Novel number 14 of 2018! Not too bad, all things considered. It does help that I’m now back reading a book a week for my Masters. This one has been on my reading list for a while, though, so I’m grateful for the kick up the arse from my course.
Little Fires Everywhere is a cracking novel from Celeste Ng. If you’re a writer, watch out for her absolutely perfect grasp on free indirect discourse, it’s flawless. I’m incredibly impressed by how well she has managed to pull off the narrative style given how much is going on in the plot of this one. I’ll attempt to give you a synopsis, but it’s pretty tricky.
Okay, the book focuses on… maybe a dozen characters? Mainly, the plot is trained on two families: the Richardsons and the Wright/Warrens. Yeah, I said it was a tricky one. Mia and Pearl Warren (/Wright) are a mother-daughter duo who move into Shaker Heights. Shaker Heights is an idyllic town in the US which is pristinely maintained, read: there’s a tonne of rules and a tonne of rich, white folk. Pearl is Mia’s daughter who doesn’t know her father. Mia is an artist, a photographer who is on the cusp of fame. The duo are extremely poor and they travel a lot – every time Mia finishes a series of photographs, they move onto a new place. This time, Mia promises, they will stay for good, (you find out in the first few pages that this is not the case).
The Richardsons, were pretty much all born and raised in Shaker Heights. They are a very wealthy, very privileged family of six. Trip, Lexie, Moody, Izzy, Mr and Mrs Richardson. Mrs Richardson rents their second property (I know) out to Mia and Pearl when they move into Shaker Heights. Moody ends up befriending Pearl first, then the two families become interwoven.
Okay, so that is the most basic synopsis I can muster. However, the book also includes: surrogacy, abortion, arson, teenage sexual identities, blackmail, kidnapping, starvation, class issues, racial issues, a court case, amateur (ish) sleuthing, flashbacks, flash-forwards … it’s chaos! It’s.. little fires everywhere.

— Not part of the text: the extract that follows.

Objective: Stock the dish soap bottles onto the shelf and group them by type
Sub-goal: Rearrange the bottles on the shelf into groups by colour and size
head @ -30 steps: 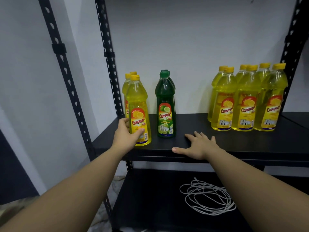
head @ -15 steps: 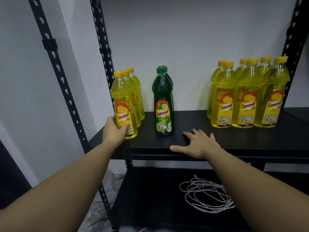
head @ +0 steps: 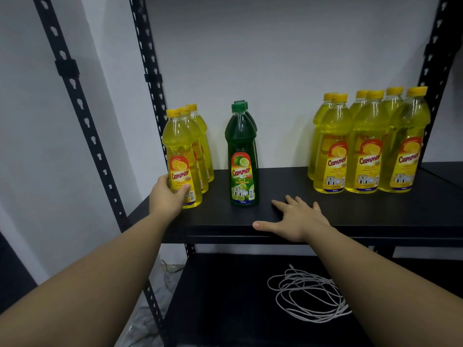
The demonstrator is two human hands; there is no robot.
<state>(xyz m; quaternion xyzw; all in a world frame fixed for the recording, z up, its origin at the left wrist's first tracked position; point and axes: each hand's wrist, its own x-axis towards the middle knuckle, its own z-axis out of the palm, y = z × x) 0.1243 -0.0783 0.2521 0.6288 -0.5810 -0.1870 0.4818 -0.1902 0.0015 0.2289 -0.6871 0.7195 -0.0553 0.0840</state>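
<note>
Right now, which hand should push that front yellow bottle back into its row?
Probably the left hand: it already grips the front lemon bottle. The right hand lies flat on the shelf, past the green bottle.

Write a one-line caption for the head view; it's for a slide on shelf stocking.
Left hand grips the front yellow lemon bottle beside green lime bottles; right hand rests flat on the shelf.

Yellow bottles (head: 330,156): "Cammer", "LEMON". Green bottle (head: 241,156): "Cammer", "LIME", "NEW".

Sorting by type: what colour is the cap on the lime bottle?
Green, matching the dark green lime dish soap bottle; clearest in the head view.
</note>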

The issue with Little Fires Everywhere is that even though the technique is astonishing, the characters remain at arms length. For me, there’s just too much going on for me to connect with any of the characters at all. I’m vastly in awe of Celeste Ng, but I think she missed the mark on the emotional connections. I still have no clue whose story I read, and I think that is an issue. For me, the book would read much better if one plotline was chosen and the narration stayed the same or, keep the crazy chaos of stories and focus on one person’s narration. I think the multiple character narrations and the multiple interwoven plotlines were just too much for a great reading experience. But, I did have a good reading experience.
I’ve already recommended Little Fires Everywhere to two different people, so it’s clear that I liked it. I’m not sure what the point, Ng was trying to make was, but does there always need to be a point in fiction? For me, the characters were too cliche, too generic, and I was expecting them to be allegorical because of that basic lack of emotional variety. But, at the end of the novel I couldn’t really find a meaning to any allegorical substance which I assigned them. So, I was a little confused. We’ve all read it before: rich boy meets poor girl, falls in love, poor girl sees him as a friend and fucks his older brother instead. Or: rich girl meets poor woman, wants poor woman to be her mentor because rich girl is so misunderstood by her rich family. Y’know? It’s a beautiful piece of fiction, but I wanted more.
I think perhaps I’m expecting too much of my fiction these days. I read so much that I’m always unfairly disappointed when a story is just a story. But, ignore my writerly whining! Little Fires Everywhere is a beautiful read which, hopefully, will suck you into its literary folds and keep you entertained until the end.